Nokia has inked a deal with T-Mobile to develop small cells that will use LTE but run over public, unlicensed spectrum that is the domain of WiFi today.
Nokia says it is using a pre-standards version of LTE-Unlicensed (LTE-U) technology that operates in the 5GHz band that it plans to support in its Flexi Zone small cell line by the end of 2015. Small cells are tiny radio basestations that can be installed indoors or outside to help bolster voice coverage and data speeds available on busy 4G networks. Small cells and LTE-U are likely to develop hand-in-hand as moving up into the 5GHz range increases data speeds but decreases coverage range. (See T-Mobile Assembles LTE-Unlicensed Team and Know Your Small Cell: Home, Enterprise, or Public Access?)
T-Mobile's CTO Neville Ray said last week that T-Mobile US Inc. expects to start deploying small cells using LTE-U indoors in 2016. That will be followed by outdoor deployments.
"There's a great small cell opportunity in 2016," Ray said. (See T-Mobile: Google & Dish Could Be 'Interesting' Partners.)
Part of the appeal for Ray is the amount of spectrum available at 5GHz. The CTO has previously said that there is more than 500MHz of under-utilized 5GHz spectrum kicking around the band. (See Ericsson Preps LTE-U for Verizon, T-Mob & SK Telecom.)
Of course, that band is also used for WiFi. Ray has already stated that T-Mobile's LTE-U will be a "good neighbor" with the wireless LAN technology.
Although the T-Mobile deal is mostly focused on the near-future, Nokia tells Light Reading that T-Mobile has already deployed its small cells. "T-Mobile is currently deploying Nokia Flexi Zone small cells technology," a spokesperson confirmed via email.

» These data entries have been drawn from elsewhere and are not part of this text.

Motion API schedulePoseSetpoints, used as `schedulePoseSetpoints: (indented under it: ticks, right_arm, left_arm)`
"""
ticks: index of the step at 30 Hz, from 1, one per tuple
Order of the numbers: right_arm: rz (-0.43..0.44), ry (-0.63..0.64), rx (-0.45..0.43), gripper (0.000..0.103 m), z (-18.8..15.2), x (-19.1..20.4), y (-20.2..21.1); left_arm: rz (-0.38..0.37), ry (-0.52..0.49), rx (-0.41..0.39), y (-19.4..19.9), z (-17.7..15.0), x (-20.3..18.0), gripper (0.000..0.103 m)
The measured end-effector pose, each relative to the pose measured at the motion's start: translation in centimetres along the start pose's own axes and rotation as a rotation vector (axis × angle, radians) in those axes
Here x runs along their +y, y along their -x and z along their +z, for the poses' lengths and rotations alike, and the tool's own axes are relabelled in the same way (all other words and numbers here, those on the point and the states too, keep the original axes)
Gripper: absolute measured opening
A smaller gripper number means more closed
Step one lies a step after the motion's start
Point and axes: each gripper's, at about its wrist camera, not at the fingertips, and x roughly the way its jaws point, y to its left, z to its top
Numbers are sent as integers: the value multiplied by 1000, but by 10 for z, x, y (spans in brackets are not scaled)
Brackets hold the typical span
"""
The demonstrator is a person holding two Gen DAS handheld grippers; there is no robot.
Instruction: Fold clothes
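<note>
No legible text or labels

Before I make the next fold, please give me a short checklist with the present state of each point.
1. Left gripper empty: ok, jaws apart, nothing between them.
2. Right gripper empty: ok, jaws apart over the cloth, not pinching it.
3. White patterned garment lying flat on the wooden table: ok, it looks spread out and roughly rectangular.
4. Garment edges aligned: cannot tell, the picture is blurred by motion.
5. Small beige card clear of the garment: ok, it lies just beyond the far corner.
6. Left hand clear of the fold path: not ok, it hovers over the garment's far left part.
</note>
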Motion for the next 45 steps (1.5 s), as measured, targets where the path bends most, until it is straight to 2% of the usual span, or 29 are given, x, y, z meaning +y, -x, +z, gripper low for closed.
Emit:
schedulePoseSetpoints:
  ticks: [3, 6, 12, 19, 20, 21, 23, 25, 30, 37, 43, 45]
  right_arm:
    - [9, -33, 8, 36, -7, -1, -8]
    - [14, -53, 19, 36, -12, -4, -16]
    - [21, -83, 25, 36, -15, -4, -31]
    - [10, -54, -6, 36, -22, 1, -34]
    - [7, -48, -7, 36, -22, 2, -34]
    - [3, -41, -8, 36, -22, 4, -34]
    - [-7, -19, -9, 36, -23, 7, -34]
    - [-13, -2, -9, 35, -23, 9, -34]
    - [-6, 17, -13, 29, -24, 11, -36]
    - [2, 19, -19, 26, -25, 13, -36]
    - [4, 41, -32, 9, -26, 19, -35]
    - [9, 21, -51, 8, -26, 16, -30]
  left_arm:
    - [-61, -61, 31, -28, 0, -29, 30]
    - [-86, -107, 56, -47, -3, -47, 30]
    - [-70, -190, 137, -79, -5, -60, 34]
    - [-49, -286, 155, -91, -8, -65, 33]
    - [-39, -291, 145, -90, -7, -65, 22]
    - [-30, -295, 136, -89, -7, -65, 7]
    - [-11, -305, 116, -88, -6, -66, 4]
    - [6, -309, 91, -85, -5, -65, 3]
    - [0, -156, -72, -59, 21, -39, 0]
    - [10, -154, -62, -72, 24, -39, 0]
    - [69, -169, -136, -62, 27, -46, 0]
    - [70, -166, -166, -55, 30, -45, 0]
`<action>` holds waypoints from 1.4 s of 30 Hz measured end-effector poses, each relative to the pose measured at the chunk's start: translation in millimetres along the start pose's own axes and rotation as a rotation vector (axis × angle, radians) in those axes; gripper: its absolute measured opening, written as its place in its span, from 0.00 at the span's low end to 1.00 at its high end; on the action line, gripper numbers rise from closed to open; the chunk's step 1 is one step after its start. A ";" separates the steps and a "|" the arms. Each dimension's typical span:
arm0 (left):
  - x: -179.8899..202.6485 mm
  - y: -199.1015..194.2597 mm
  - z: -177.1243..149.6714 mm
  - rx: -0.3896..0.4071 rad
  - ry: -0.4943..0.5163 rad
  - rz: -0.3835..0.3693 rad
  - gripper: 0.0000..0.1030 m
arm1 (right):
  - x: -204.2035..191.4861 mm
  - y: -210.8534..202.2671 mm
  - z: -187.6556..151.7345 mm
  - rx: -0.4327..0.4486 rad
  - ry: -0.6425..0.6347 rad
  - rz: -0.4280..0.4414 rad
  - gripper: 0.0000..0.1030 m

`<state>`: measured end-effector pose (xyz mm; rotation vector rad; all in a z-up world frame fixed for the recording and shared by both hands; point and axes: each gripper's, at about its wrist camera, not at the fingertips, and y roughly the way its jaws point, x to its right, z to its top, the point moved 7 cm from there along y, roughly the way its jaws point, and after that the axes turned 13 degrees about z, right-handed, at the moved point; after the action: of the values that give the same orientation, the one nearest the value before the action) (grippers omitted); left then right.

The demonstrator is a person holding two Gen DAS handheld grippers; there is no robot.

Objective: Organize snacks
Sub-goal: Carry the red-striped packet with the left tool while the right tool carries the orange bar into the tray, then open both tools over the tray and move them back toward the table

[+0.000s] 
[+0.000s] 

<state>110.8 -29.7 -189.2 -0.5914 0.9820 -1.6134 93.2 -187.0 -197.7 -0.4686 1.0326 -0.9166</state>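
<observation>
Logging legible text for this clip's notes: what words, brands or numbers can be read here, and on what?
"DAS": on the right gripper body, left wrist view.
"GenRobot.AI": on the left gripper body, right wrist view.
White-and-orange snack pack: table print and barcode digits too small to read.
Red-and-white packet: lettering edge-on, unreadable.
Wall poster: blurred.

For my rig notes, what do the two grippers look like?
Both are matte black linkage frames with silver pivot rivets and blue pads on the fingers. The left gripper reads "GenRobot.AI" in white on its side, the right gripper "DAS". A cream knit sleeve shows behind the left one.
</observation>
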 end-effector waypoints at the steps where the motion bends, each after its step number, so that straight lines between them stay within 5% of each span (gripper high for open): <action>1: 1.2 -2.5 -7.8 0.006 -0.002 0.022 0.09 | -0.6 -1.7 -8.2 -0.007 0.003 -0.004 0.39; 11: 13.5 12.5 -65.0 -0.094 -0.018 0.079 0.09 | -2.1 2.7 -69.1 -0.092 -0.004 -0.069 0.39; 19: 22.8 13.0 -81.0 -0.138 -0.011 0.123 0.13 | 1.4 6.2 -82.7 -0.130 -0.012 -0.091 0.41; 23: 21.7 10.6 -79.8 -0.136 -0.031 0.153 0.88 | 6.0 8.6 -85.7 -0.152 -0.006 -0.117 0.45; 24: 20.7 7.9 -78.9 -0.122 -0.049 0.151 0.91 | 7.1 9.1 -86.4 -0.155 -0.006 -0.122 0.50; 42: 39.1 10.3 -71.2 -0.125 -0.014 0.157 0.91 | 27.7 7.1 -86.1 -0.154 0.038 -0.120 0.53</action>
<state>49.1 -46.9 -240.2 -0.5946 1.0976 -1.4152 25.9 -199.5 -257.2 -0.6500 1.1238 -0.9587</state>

T-Mobile CTO Ray said last week that T-Mobile is starting initial deployments of small cells. So it is unlikely that a great number have been deployed yet.
T-Mobile is also testing LTE-U small cells with Ericsson AB (Nasdaq: ERIC).
Like many pre-standardized technologies, LTE-Unlicensed has already got a gaggle of names for the same tech. Nokia and others call it Licensed-Assisted Access (LAA), DoCoMo has refered to it as LAA-LTE. Whatever you call it, the technology should be standardized in 2016.